Nobody turned up the volume, but everyone laughed, enjoying the YouTube clip, one of several Swidler showed as she spoke about her career. Executive vice president, business affairs, and general counsel at Sony Music Entertainment, Swidler’s professional life has an awesome sound track.

Julie Swidler ’79 with Union students

“A few years ago, I realized basically my entire career is on YouTube. This,” she said, gesturing to the Def Leppard video, “was the biggest record when I started at PolyGram Records in 1988.”

1999, she moved on to legal affairs at Arista Records, a chapter illustrated during her talk with a clip of “Smooth” by Carlos Santana and Rob Thomas. The song was playing during her first meeting at the company with Clive Davis, she said. From Arista, Swilder went to J Records, RCA Music Group, BMG North America and RCA/ Jive Record Label before taking on her current role at Sony.

“My job changes every day,” said Swidler, who majored in political science and graduated from Cardozo School of Law. “It could be that one day I’m working on renegotiating an artist deal, or working on a new creative joint venture, or trying to figure out what our strategy should be in Brussels for copyright.”
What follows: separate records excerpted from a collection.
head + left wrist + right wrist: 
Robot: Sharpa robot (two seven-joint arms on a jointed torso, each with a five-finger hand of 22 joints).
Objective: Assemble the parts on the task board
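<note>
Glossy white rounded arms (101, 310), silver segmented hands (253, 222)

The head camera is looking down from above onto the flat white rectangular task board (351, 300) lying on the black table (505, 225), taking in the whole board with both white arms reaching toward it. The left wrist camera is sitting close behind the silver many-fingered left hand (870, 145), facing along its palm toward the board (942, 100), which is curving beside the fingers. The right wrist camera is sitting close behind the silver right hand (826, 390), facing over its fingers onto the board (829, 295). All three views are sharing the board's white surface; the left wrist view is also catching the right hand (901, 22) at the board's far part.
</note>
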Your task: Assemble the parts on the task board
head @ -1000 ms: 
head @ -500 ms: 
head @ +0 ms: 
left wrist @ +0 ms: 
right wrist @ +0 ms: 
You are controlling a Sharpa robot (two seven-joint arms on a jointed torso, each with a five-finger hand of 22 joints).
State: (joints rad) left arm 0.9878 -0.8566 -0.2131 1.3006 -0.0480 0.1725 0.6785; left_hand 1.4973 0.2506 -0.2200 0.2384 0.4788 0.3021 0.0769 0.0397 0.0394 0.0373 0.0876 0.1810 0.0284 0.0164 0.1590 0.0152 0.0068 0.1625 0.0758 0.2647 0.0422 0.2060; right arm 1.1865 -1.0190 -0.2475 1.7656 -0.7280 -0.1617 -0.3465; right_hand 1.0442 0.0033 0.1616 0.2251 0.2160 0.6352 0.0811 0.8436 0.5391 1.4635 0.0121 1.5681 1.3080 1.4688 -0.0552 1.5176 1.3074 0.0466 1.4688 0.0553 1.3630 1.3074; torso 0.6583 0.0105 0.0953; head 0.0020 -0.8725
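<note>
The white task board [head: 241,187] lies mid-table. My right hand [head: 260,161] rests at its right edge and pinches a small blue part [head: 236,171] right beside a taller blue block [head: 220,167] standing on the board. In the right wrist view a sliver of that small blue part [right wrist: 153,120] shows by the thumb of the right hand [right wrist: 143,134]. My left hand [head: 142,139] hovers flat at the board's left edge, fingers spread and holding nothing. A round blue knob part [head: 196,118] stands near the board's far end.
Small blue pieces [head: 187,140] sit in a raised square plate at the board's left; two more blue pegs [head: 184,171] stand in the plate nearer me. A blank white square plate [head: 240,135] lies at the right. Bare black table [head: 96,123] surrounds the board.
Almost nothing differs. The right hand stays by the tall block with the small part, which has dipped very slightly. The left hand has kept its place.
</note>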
Through it all, she’s been one of the only women in the top echelons of music.

“As far as being the only woman in most circumstances, most of the time I’m not focused on it,” she said. “There isn’t anyone who has any success in life who doesn’t work their butt off. I don’t know that I’ve had to work any harder, being a woman; there just are no shortcuts to hard work and experience.”

Still, she acknowledges that being comfortable in this kind of setting to begin with was helpful.

“Union was a supportive, mostly male place when I was a student,” Swidler said. “It allowed me to get used to speaking my mind—hopefully in the right way—rather than losing my voice.”

And speak her mind she does, to the tune of the likes of Aerosmith, Miley Cyrus and Tyler Farr (all punctuated her talk in the Nott).

“I can’t imagine talking to anyone without music,” said Swidler, a member of Union's Board of Trustees. “So much of what I do involves music; it’s an important part of my story.”